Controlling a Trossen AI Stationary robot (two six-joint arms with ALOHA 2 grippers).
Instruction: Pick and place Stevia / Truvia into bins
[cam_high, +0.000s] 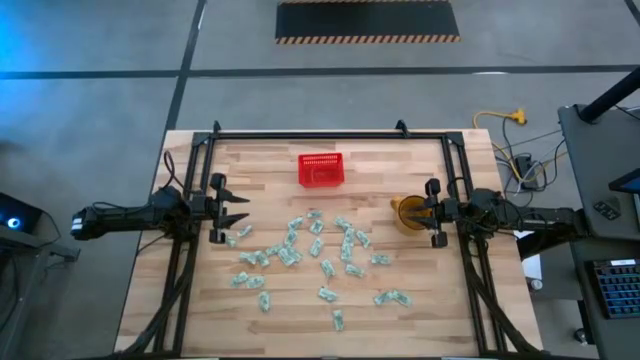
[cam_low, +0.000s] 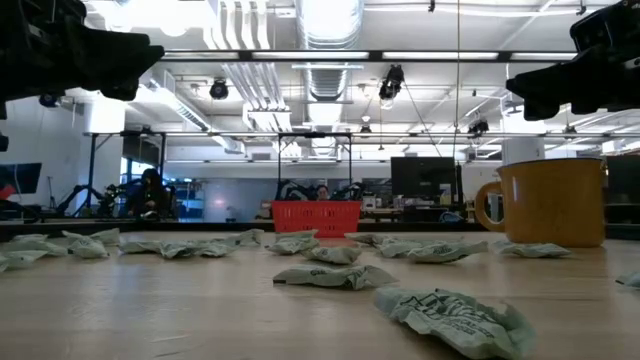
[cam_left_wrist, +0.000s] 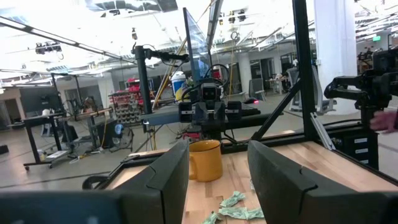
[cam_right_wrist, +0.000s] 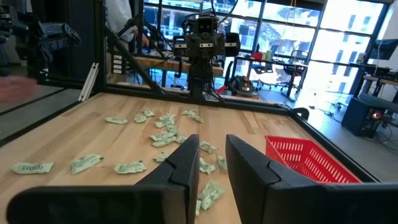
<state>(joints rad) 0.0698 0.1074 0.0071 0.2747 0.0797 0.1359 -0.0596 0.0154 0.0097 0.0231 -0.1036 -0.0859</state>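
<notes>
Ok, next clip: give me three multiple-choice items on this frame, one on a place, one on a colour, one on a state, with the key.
1. Where does the red basket stand?
A. Toward the table's far edge, beyond the sachets
B. Under the left gripper
C. Inside the mug

2. What colour is the mug by the right gripper?
A. Blue
B. Yellow
C. White

3. What state is the left gripper in?
A. Shut on a sachet
B. Shut on the basket
C. Open and empty

Key:
1 A, the high view shows it past the scattered sachets, near the far rail.
2 B, the low and left wrist views show a yellow mug.
3 C, the left wrist view shows the jaws apart with nothing between them.
</notes>
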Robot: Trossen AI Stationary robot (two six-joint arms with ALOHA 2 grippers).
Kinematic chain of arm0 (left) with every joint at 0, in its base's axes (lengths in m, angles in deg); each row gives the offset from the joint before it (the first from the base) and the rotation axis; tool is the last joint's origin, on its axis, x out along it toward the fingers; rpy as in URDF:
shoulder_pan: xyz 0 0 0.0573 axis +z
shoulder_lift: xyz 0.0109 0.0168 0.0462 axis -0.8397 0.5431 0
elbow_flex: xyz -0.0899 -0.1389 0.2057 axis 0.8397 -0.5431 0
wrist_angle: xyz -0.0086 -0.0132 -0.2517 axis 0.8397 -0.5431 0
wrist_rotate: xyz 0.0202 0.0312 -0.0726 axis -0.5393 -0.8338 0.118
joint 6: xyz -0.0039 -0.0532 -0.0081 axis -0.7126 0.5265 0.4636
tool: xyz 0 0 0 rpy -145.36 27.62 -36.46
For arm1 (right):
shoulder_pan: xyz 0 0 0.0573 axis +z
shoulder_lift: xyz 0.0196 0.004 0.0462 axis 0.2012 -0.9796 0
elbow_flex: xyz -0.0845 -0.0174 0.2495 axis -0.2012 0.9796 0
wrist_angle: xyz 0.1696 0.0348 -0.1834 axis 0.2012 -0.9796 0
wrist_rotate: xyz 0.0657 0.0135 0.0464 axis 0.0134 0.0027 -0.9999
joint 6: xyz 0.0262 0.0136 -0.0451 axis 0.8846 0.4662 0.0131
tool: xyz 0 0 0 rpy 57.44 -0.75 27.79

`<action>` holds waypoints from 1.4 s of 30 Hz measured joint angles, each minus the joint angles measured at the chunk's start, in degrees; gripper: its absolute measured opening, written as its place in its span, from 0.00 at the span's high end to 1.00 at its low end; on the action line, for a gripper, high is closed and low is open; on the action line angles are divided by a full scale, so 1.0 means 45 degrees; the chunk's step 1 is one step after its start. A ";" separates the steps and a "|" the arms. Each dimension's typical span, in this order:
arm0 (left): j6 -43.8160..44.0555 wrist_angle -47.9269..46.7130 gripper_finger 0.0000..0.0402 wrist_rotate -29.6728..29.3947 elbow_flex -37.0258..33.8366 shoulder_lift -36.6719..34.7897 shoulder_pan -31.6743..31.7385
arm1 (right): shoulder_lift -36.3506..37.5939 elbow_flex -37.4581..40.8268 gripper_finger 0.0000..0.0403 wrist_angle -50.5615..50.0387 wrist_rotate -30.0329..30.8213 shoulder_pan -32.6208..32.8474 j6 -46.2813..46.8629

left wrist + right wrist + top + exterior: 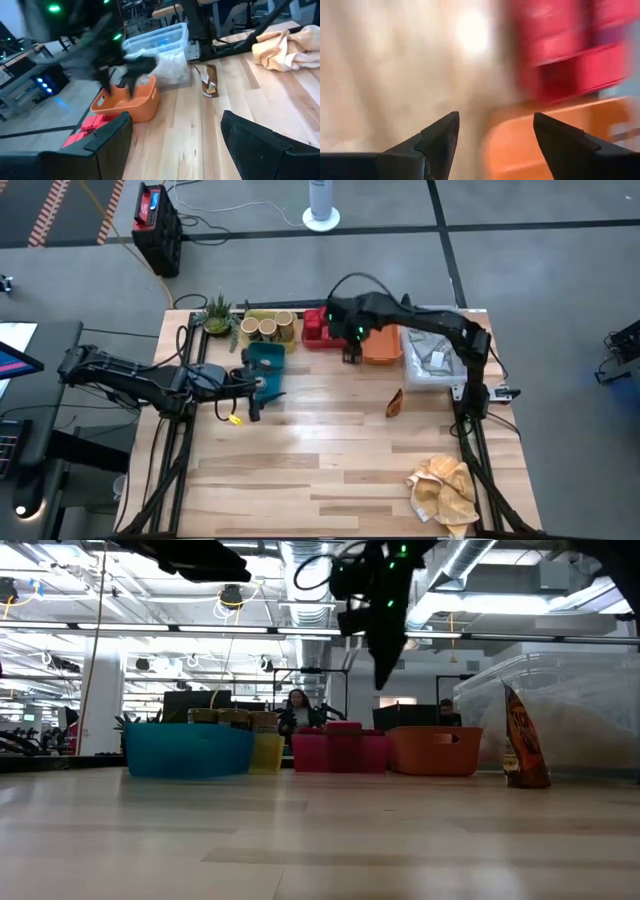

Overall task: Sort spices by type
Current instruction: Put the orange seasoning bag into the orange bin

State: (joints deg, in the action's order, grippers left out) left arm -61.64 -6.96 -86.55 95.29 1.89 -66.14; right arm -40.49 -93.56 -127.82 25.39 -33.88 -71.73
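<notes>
Brown packet stands upright, long axis vertical; both grippers' jaws spread apart, empty.

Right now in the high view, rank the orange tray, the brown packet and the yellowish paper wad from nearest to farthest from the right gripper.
The right gripper, open, hangs at the orange tray's edge.
1. Orange tray: right beside the gripper, at the table's back.
2. Brown packet: mid-table, toward the front from the gripper.
3. Yellowish paper wad: front right corner, clearly farthest.
</notes>
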 joint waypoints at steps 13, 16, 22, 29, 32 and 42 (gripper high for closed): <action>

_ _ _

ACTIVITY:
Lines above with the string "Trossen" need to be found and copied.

REPLY:
Controlling a Trossen AI Stationary robot (two six-joint arms with ALOHA 2 grippers).
Robot: Trossen AI Stationary robot (two six-joint arms with ALOHA 2 grippers).

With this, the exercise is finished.